▶ [Data records]:
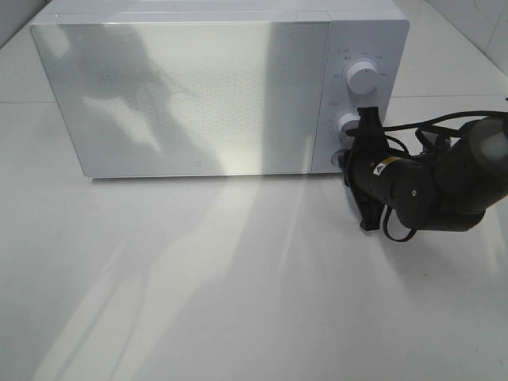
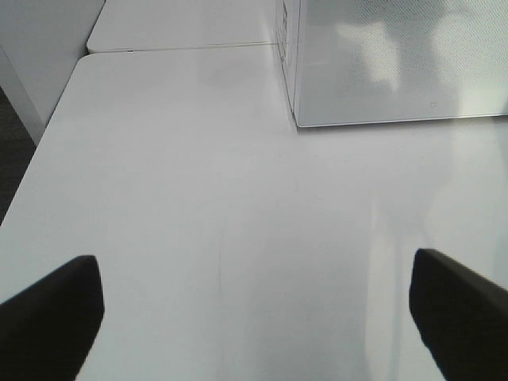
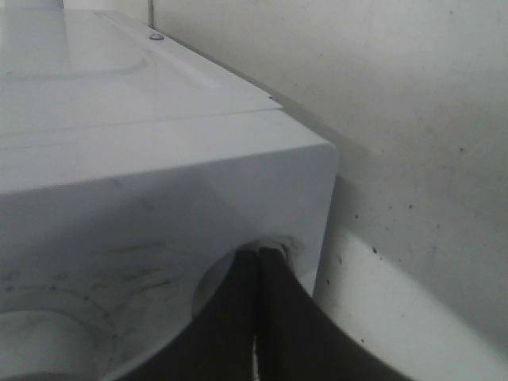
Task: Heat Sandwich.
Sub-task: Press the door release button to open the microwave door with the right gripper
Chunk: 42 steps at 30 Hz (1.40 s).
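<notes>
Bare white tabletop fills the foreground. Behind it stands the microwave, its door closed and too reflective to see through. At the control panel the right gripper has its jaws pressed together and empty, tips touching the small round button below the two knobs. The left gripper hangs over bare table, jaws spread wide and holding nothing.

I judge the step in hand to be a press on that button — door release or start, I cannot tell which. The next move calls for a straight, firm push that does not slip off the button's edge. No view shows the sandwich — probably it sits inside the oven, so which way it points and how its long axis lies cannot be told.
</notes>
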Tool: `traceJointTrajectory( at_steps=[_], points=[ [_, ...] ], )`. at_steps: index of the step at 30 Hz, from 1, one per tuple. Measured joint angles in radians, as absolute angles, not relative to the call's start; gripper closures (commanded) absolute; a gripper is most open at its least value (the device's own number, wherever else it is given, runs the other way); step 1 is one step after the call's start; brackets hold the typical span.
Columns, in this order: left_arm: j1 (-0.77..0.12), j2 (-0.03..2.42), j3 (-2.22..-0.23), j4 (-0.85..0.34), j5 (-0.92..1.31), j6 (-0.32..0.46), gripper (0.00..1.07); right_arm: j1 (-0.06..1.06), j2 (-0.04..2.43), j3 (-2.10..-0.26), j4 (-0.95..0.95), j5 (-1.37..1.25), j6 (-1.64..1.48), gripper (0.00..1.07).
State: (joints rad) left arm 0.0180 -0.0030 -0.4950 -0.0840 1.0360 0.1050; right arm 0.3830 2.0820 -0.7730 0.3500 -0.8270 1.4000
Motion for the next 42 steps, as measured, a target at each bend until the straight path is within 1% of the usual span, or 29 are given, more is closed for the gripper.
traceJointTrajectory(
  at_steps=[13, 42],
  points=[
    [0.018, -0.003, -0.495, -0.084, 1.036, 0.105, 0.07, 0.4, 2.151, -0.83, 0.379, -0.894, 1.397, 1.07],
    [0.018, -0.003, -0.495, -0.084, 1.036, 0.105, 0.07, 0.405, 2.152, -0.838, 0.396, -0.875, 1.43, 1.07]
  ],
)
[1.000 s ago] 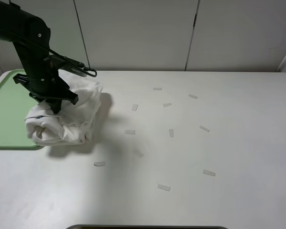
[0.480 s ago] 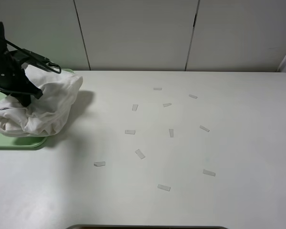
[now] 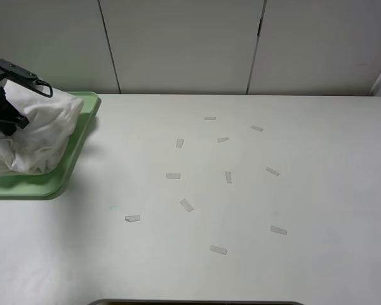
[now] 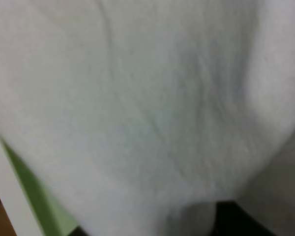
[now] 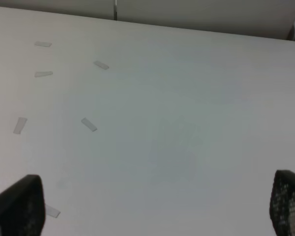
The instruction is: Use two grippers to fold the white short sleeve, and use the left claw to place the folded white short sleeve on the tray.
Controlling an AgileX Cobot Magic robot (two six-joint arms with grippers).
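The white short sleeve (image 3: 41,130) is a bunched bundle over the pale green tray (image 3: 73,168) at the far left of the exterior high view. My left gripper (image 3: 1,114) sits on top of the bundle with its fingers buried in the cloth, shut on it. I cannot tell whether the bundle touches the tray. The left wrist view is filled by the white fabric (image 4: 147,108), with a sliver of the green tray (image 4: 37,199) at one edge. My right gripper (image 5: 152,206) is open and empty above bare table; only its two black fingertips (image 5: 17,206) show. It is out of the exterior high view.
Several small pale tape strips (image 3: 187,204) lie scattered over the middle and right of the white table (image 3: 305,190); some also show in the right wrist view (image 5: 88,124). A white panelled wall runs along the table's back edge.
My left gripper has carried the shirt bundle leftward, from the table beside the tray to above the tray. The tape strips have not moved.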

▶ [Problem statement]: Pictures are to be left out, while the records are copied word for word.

▶ [Response to the task]:
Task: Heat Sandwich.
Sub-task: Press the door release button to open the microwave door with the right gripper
Chunk: 42 steps at 30 Hz (1.40 s).
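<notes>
Bare white tabletop fills the foreground. Behind it stands the microwave, its door closed and too reflective to see through. At the control panel the right gripper has its jaws pressed together and empty, tips touching the small round button below the two knobs. The left gripper hangs over bare table, jaws spread wide and holding nothing.

I judge the step in hand to be a press on that button — door release or start, I cannot tell which. The next move calls for a straight, firm push that does not slip off the button's edge. No view shows the sandwich — probably it sits inside the oven, so which way it points and how its long axis lies cannot be told.
</notes>
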Tool: `traceJointTrajectory( at_steps=[_], points=[ [_, ...] ], )`. at_steps: index of the step at 30 Hz, from 1, one per tuple. Measured joint angles in radians, as absolute angles, not relative to the call's start; gripper closures (commanded) absolute; a gripper is most open at its least value (the device's own number, wherever else it is given, runs the other way); step 1 is one step after the call's start; brackets hold the typical span.
Columns, in this order: left_arm: j1 (-0.77..0.12), j2 (-0.03..2.42), j3 (-2.22..-0.23), j4 (-0.85..0.34), j5 (-0.92..1.31), j6 (-0.32..0.46), gripper (0.00..1.07); right_arm: j1 (-0.06..1.06), j2 (-0.04..2.43), j3 (-2.10..-0.26), j4 (-0.95..0.95), j5 (-1.37..1.25), j6 (-1.64..1.48), gripper (0.00..1.07).
State: (joints rad) left arm 0.0180 -0.0030 -0.4950 -0.0840 1.0360 0.1050; right arm 0.3830 2.0820 -0.7730 0.3500 -0.8270 1.4000
Motion for the next 42 steps, as measured, a target at each bend until the straight path is within 1% of the usual span, or 29 are given, more is closed for the gripper.
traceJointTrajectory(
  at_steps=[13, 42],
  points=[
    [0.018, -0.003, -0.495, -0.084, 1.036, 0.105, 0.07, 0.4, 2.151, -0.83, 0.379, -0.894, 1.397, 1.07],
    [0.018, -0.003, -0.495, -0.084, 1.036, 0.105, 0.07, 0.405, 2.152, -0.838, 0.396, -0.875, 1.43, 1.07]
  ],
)
[1.000 s ago] 
[0.480 s ago] 
[now] 
[now] 
[now] 
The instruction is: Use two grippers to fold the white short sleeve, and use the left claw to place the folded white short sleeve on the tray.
Controlling an AgileX Cobot Magic robot (two six-joint arms with grippers).
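The white short sleeve (image 3: 41,130) is a bunched bundle over the pale green tray (image 3: 73,168) at the far left of the exterior high view. My left gripper (image 3: 1,114) sits on top of the bundle with its fingers buried in the cloth, shut on it. I cannot tell whether the bundle touches the tray. The left wrist view is filled by the white fabric (image 4: 147,108), with a sliver of the green tray (image 4: 37,199) at one edge. My right gripper (image 5: 152,206) is open and empty above bare table; only its two black fingertips (image 5: 17,206) show. It is out of the exterior high view.
Several small pale tape strips (image 3: 187,204) lie scattered over the middle and right of the white table (image 3: 305,190); some also show in the right wrist view (image 5: 88,124). A white panelled wall runs along the table's back edge.
My left gripper has carried the shirt bundle leftward, from the table beside the tray to above the tray. The tape strips have not moved.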

That is the entire output.